Quick recap of the methods (from least structure to most):
Simple Random Sampling
Stratified Sampling
Cluster Sampling
Systematic Sampling
Multistage Sampling
Convenience Sampling
Practical notes on the spreadsheet example used in class:
Population of 200 individuals broken into chunks of 10 to illustrate geographic partitioning for cluster sampling.
Right-hand column shows a secondary classification (e.g., political affiliation: Republican, Democrat, Other; or gender: male, female, other/decline to answer).
Simple random sample demonstration: 30 individuals selected randomly (greens indicate selected).
Stratified sampling demonstration: 30 individuals selected with 10 from each stratum (e.g., 10 from each quality group 1, 2, and 3); sample sizes across strata can be equal or unequal, but equal sizes often simplify analysis.
Cluster sampling demonstration: three entire blocks chosen; within each block, all individuals are included.

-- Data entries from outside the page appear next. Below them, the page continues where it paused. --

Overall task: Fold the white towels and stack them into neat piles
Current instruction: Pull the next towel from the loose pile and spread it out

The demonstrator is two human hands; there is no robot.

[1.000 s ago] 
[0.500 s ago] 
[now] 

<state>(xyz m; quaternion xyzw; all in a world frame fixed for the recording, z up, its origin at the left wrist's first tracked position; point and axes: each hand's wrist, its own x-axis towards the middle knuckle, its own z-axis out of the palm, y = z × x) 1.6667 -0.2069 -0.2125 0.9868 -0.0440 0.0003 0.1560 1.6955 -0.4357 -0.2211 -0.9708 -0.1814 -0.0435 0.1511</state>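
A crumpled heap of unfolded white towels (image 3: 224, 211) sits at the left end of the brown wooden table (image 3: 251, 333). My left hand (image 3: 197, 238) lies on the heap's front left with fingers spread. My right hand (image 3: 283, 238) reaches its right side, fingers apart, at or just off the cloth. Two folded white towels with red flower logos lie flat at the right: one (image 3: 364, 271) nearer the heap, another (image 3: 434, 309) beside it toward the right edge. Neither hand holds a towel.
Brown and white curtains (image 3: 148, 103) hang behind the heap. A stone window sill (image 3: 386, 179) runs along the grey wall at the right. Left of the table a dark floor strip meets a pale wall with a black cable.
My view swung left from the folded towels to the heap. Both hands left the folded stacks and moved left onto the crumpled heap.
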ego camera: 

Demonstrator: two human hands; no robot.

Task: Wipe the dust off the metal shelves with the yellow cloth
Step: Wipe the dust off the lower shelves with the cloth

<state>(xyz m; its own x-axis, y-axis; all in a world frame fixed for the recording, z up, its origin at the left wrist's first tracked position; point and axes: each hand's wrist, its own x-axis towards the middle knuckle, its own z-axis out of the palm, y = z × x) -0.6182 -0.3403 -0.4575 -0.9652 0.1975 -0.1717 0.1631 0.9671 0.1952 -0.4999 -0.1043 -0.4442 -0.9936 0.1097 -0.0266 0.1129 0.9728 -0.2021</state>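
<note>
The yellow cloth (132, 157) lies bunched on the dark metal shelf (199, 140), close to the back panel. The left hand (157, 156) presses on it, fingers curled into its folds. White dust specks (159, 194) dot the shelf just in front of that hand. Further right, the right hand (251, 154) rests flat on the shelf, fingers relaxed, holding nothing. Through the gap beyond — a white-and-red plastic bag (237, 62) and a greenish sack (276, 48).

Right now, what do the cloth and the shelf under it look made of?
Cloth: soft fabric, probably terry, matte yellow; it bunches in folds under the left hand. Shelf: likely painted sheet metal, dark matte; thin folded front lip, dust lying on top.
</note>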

Systematic sampling demonstration: select every k-th member after a random start (e.g., step size of 6).
Convenience sampling demonstration: first 30 individuals recorded; highly convenient but very biased and not representative.
Important distinctions clarified on the differences between stratified and cluster sampling:
Stratified sampling: divide the population into meaningful groups (strata) and sample within each stratum; aims to compare or highlight differences between strata.
Cluster sampling: divide the population into clusters (often geographic) and sample whole clusters; one or more clusters are selected, and all individuals in those clusters are included in the sample.
Practical Implications and Takeaways
Inference in statistics relies on samples to draw conclusions about populations.
Different sampling methods have different biases and trade-offs in terms of cost, accuracy, and representativeness.
When planning a study, consider whether you need representation across subgroups (stratified) or efficiency through clusters (cluster), or a simple random approach (SRS).
Be aware of potential biases: systematic patterns, convenience bias, or non-representative strata/clusters can distort inferences.
Remember the core goal: use the sample to describe the population and, where appropriate, infer population characteristics with quantified uncertainty (margin of error, confidence intervals).
Quick References and Mnemonics
Parameter vs Statistic memory aid: Population Parameter (θ) vs Sample Statistic (\hat{θ}); population mean μ vs sample mean \bar{X}.
Levels of Measurement mnemonic: Nominal (names) → Ordinal (order) → Interval (differences meaningful) → Ratio (true zero).
Relationship reminder: Qualitative = Nominal/Ordinal; Quantitative = Interval/Ratio.
Double-blind importance: reduces bias in treatment effects and outcome assessment in experiments.
Systematic sampling pitfall: beware of cyclic patterns that may coincide with the sampling interval and introduce bias.
Convenience sampling caveat: easy but biases limit generalizability.